L'ancienneté du parc conditionne la part de logements relevant de ces précautions constructives, et les données de Plouyé le montrent nettement. On relève 115 diagnostics publiés par l'ADEME, 687 habitants, un rattachement intercommunal à CC Monts d'Arrée Communauté, en zone climatique H2a. Ces valeurs ne décident d'aucun projet à elles seules, mais elles fixent l'ordre de grandeur dans lequel un chiffrage à Plouyé est crédible.
Calendrier administratif à Plouyé : dépôt du dossier, accord préalable, puis travaux — jamais l'inverse. Engager la rénovation d'un bâti antérieur à 1948 avant l'accord fait perdre l'intégralité de l'aide, soit jusqu'à 32 000 €, sans recours possible.
Sur la facture, ce poste vaut 888 € à 1 396 € par an à Plouyé : la rénovation d'un bâti antérieur à 1948 couvre 35 à 55 % des consommations, soit 13 000 kWh au mieux sur la base conventionnelle de la zone H2a.
Dans l'ordonnancement du chantier à Plouyé, la rénovation d'un bâti antérieur à 1948 mobilise un artisan formé aux enduits chaux-chanvre pendant dix à seize semaines. Cette durée se cale entre l'audit préalable et la mise en service du générateur : la déplacer en fin de chantier oblige presque toujours à reprendre des interfaces déjà refermées.

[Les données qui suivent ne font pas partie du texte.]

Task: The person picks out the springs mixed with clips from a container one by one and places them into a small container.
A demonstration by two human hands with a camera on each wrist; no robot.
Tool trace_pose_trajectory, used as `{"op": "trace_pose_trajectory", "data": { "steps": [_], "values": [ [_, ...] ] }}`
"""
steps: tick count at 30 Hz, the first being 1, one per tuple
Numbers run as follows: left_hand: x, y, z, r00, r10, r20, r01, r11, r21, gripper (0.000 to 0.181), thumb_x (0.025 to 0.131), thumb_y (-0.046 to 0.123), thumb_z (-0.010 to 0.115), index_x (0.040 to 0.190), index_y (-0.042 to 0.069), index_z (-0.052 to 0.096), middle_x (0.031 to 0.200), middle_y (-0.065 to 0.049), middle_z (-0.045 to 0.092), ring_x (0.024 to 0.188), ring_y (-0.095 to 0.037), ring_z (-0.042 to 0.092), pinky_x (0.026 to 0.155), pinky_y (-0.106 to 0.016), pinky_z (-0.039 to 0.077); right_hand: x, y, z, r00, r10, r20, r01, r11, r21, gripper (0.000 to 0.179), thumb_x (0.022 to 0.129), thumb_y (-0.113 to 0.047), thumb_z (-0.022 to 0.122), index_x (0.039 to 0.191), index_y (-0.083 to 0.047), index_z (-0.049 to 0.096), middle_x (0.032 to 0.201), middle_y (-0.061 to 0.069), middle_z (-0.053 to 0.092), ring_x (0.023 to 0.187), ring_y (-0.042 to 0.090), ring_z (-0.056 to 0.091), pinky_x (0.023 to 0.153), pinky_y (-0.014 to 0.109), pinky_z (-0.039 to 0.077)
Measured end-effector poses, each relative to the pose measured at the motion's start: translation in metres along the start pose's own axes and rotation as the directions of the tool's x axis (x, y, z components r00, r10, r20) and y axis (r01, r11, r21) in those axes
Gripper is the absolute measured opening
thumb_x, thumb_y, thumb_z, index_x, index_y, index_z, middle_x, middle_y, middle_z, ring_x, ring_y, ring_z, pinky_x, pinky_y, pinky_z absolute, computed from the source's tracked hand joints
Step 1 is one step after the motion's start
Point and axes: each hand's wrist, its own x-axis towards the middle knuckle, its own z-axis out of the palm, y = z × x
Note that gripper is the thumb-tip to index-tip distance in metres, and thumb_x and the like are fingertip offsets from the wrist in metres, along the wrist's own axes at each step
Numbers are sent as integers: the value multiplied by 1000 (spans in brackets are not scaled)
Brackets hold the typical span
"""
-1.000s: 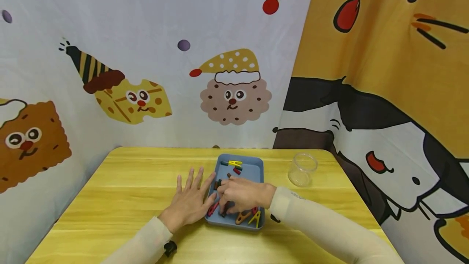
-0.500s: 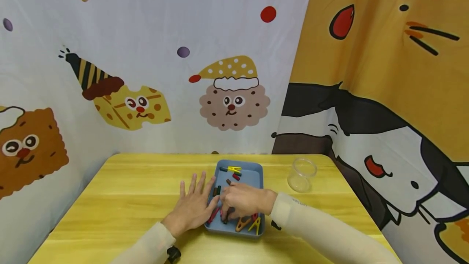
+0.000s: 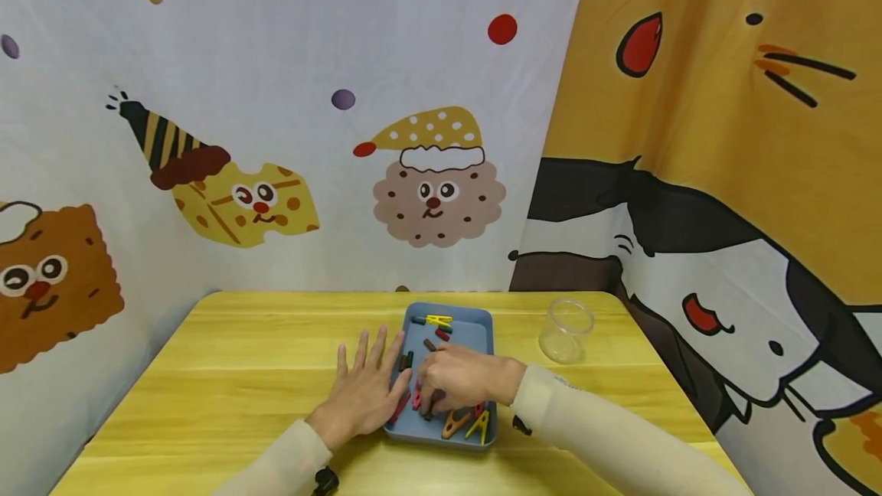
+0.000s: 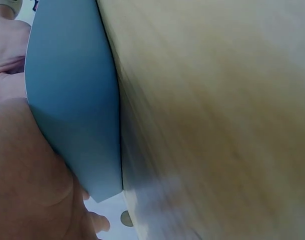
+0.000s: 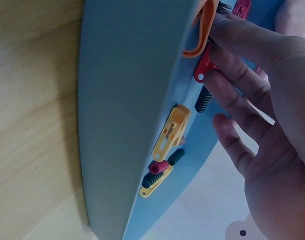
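Tray: shallow and blue-grey, on the bench; pegs and small pieces lie scattered across its floor.
Right hand: palm downward over the tray's near half, the fingers bent down into it.
Right grip: narrow, with thumb and index finger close about a dark piece; whether they pinch it or only touch it cannot be told.
Dark piece: directly at the fingertips of the right grip, in the near half of the tray; its contact with the tray floor is hidden.
Left hand: grip wide, the fingers straight and spread beside the tray, the thumb at its left rim.
Nearest pegs: a red peg just left of the right fingertips; an orange peg and a yellow peg toward the near right corner.
Left wall: a brown piece and a green piece side by side, near the left thumb.
Far end: a second yellow peg and a red piece, apart from the right grip.
Jar: clear, on the bench to the right of the tray and well apart from it.
Curtain: printed with cartoon figures, behind the bench.
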Motion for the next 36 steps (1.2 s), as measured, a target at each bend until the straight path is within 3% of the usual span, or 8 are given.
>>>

Quatre barèmes, quatre plans de financement à Plouyé : 32 000 € (bleu), 24 000 € (jaune), 18 000 € (violet) et 4 000 € (rose) sur 40 000 € HT. Le chiffrage de la rénovation d'un bâti antérieur à 1948 ne prend son sens qu'une fois cette catégorie déterminée.

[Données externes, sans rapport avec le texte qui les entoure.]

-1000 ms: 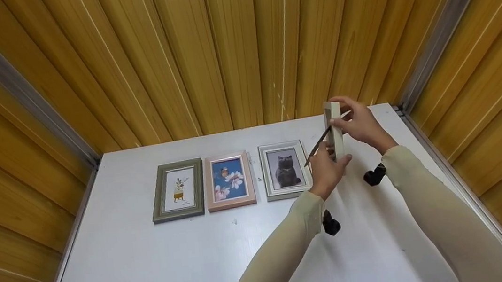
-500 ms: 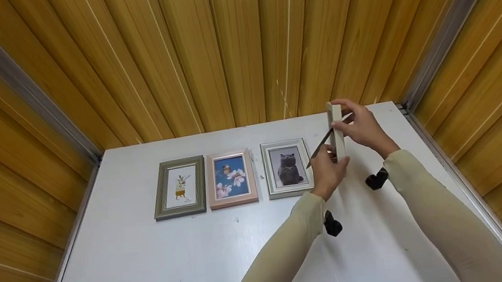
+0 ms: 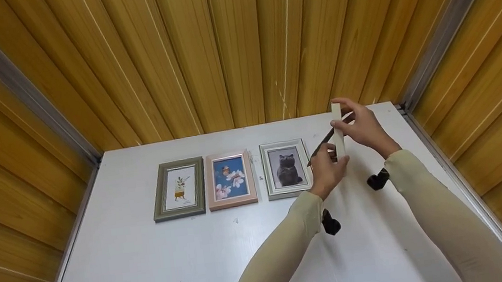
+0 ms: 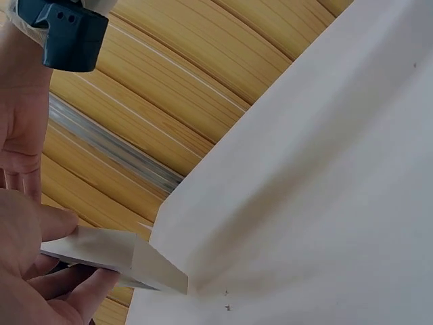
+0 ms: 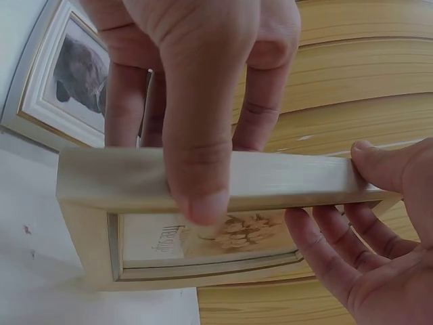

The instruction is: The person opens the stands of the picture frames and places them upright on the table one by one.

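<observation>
Both hands grip one cream picture frame (image 3: 339,140), held up edge-on over the white table. Near its lower end, the left hand (image 3: 325,174) pinches it with thumb and fingers on opposite sides. Higher up, the right hand (image 3: 365,129) has its thumb on the edge and fingers behind. A dark flat strip (image 3: 320,147) slants out on the left, apparently the stand leg. In the right wrist view, a brownish flower print (image 5: 247,233) with lettering shows inside the frame. The left wrist view catches only one end of the frame (image 4: 160,265).
A green frame with a plant print (image 3: 157,194), a pink frame with blossoms (image 3: 211,183) and a silver-white frame with a grey cat (image 3: 266,172) lie in a row on the white table (image 3: 152,266). Yellow wood-look walls (image 3: 236,53) enclose the back and sides.
The held frame has turned slightly, so its recessed left face, visible before, is hidden and only the narrow edge shows. Both hands keep their grip almost in place.
</observation>
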The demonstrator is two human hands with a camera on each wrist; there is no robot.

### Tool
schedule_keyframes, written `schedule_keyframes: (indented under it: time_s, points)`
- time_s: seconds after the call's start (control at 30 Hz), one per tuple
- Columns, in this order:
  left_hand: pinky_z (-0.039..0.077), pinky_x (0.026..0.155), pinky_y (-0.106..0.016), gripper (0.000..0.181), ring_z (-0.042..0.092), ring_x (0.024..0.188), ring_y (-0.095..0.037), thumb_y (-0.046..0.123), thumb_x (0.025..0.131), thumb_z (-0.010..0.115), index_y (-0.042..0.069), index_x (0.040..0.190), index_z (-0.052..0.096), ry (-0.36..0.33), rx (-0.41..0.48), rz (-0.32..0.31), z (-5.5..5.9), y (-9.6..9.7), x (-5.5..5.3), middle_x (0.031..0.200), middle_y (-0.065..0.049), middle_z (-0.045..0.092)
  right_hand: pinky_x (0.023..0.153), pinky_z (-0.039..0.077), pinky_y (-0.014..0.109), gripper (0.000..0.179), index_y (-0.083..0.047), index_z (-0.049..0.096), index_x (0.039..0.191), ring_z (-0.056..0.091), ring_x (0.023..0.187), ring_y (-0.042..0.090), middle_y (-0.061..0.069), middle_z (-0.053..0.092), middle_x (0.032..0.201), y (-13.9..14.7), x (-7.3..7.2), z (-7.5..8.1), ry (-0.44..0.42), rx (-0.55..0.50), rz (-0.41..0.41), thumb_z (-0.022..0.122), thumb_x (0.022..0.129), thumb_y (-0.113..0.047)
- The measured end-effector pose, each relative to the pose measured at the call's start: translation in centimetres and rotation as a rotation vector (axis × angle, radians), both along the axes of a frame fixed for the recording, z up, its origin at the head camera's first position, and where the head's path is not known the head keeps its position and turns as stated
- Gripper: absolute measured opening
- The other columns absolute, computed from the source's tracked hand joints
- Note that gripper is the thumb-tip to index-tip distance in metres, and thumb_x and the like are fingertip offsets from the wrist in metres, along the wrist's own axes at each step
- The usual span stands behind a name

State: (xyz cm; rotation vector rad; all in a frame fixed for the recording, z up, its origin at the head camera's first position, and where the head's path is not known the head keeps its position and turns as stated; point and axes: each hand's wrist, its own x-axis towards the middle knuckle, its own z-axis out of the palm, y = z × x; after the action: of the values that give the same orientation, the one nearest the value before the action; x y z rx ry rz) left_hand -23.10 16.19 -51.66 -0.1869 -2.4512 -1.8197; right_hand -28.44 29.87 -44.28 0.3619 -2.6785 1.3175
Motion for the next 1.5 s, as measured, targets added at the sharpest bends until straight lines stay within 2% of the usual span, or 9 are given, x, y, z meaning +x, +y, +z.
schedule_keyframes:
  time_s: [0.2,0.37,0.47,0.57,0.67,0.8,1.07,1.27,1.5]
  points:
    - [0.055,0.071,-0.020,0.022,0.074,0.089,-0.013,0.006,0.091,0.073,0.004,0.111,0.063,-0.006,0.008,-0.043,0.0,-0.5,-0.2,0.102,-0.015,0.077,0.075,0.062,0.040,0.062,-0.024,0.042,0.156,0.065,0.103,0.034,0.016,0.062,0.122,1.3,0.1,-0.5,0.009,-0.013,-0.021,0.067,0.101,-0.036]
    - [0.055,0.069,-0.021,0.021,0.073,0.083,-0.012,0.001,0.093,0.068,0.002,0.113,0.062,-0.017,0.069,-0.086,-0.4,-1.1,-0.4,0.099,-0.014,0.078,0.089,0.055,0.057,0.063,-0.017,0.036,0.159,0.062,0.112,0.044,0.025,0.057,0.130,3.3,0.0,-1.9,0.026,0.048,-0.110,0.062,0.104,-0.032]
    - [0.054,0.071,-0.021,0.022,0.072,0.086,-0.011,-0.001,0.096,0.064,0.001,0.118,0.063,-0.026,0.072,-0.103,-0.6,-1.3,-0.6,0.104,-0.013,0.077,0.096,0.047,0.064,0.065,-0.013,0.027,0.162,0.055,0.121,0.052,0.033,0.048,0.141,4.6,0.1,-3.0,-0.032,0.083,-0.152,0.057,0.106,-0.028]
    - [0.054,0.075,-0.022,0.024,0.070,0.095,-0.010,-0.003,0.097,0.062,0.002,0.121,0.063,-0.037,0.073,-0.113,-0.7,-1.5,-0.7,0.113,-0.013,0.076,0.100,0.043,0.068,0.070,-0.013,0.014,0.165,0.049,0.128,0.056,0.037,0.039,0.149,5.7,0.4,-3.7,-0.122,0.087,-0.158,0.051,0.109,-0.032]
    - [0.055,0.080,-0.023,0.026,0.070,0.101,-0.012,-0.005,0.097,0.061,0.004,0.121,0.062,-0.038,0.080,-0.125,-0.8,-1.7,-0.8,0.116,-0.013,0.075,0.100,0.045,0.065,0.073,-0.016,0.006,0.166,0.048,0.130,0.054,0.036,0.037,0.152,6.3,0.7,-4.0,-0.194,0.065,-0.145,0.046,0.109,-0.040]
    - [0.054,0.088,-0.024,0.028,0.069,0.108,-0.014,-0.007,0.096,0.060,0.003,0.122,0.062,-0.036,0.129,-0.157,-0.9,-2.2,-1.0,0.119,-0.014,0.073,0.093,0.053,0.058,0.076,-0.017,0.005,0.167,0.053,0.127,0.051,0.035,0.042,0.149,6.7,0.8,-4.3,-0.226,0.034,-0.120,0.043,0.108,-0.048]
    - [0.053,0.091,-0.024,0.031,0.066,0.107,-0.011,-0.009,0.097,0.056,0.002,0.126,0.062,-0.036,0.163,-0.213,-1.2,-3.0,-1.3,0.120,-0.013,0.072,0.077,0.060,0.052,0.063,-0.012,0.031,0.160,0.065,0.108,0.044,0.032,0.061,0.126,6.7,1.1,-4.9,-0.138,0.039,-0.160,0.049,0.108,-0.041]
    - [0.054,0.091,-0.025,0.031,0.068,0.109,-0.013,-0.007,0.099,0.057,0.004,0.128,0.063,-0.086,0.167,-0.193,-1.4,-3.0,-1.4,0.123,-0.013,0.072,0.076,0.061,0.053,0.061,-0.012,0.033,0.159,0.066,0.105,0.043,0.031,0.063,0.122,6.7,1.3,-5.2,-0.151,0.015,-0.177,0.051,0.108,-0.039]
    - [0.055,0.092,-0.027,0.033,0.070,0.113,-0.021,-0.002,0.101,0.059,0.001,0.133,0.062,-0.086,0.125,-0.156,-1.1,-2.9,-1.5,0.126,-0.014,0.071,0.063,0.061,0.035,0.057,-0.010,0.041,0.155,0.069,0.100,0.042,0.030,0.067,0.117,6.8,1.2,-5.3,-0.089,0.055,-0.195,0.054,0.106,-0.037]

Coût complet plutôt que prix d'achat : 22 620 € pour la rénovation d'un bâti antérieur à 1948 à Plouyé, soit 1 131 € par an sur une durée d'usage de vingt ans, sous réserve que une perméance compatible avec un mur capillaire (µ faible) soit tenu dans la durée. C'est cette valeur annualisée qui se compare à l'économie d'énergie.

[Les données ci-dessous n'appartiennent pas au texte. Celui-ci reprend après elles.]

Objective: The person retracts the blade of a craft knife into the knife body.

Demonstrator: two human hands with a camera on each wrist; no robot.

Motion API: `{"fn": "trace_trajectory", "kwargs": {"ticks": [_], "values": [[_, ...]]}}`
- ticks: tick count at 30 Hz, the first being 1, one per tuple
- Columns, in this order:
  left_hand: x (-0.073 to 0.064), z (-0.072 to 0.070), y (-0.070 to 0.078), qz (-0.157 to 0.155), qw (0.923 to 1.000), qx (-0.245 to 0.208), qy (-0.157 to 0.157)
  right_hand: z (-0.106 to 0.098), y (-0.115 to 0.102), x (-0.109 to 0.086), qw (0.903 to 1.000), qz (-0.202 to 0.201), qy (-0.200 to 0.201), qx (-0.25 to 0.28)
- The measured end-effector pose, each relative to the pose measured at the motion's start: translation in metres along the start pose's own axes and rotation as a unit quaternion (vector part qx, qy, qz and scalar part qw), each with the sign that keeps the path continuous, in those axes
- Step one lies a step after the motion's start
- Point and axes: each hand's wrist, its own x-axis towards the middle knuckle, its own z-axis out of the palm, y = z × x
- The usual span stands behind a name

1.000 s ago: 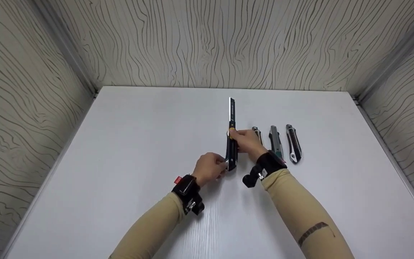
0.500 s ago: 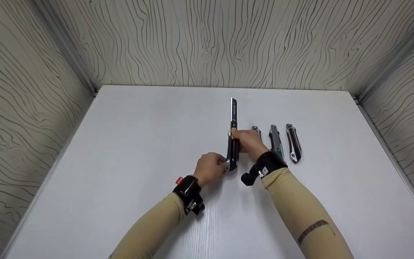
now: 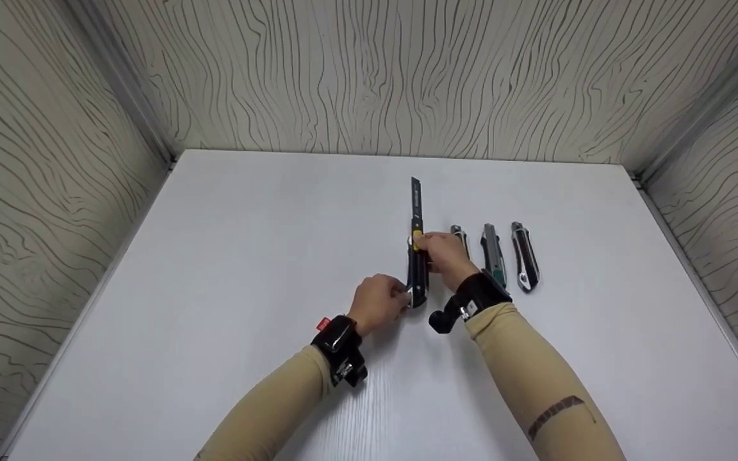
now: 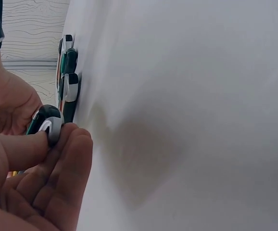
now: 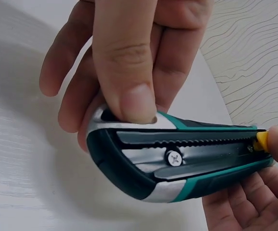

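A snap-off utility knife (image 3: 416, 272), dark with green trim and silver end pieces, is held above the table with its long blade (image 3: 416, 197) out and pointing to the far wall. My left hand (image 3: 378, 303) pinches its silver butt end between thumb and fingers, the thumb pressing on the metal in the right wrist view. Farther up the handle my right hand (image 3: 448, 257) grips it, thumb on the yellow slider (image 5: 262, 141). A screw (image 5: 173, 158) and a toothed slot show on the handle's face.
Three more utility knives lie in a row to the right: one partly behind my right hand (image 3: 459, 232), a grey-green one (image 3: 492, 246), and a black-and-silver one (image 3: 524, 257). The white table (image 3: 228, 243) is bordered by wood-patterned walls (image 3: 369, 77).
The knife has shifted slightly right and toward me, and turned so that more of the blade's flat side shows. Both hands keep their hold on it. The other knives stay in place.
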Motion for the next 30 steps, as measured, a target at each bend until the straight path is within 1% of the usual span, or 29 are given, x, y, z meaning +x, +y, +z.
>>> {"fn": "trace_trajectory", "kwargs": {"ticks": [4, 7, 12, 15, 21, 25, 30], "values": [[-0.0010, 0.0007, 0.0013, 0.002, 1.0000, 0.007, -0.001, 0.0003, 0.0017, -0.0014, 1.0000, -0.001, -0.005, -0.005], [-0.0014, -0.0004, 0.0003, 0.003, 0.9999, 0.010, 0.004, 0.0016, 0.0033, -0.0012, 0.9998, -0.003, -0.017, -0.010], [-0.0015, -0.0013, -0.0025, 0.011, 0.9997, 0.018, 0.015, 0.0049, 0.0044, -0.0011, 0.9991, -0.022, -0.035, -0.011], [-0.0014, -0.0013, -0.0024, 0.017, 0.9993, 0.025, 0.020, 0.0062, 0.0038, -0.0013, 0.9989, -0.029, -0.032, -0.017], [-0.0017, -0.0026, -0.0009, 0.012, 0.9995, 0.018, 0.021, 0.0068, 0.0021, -0.0008, 0.9996, -0.020, -0.022, -0.005], [-0.0022, -0.0021, -0.0003, 0.012, 0.9995, 0.019, 0.021, 0.0079, 0.0020, -0.0002, 0.9996, -0.019, -0.020, 0.005], [-0.0024, -0.0029, -0.0019, 0.013, 0.9993, 0.025, 0.025, 0.0091, 0.0016, -0.0006, 0.9996, -0.014, -0.025, 0.003]]}}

Ce qui coûte le plus cher n'est pas le prix d'achat mais la reprise : un isolant étanche à la vapeur posé sur un mur qui doit sécher oblige à rouvrir l'ouvrage. Comptez 2 262 € à 4 524 € à Plouyé, à la charge exclusive du ménage puisque l'aide a déjà été versée sur le premier chantier.
Qui décide, et donc qui finance : 82 % de propriétaires occupants à Plouyé, soit environ 282 logements. Pour la rénovation d'un bâti antérieur à 1948, cela signifie autant de dossiers décidables sans mandat de gestion, le solde relevant du parc locatif et donc d'un montage bailleur distinct.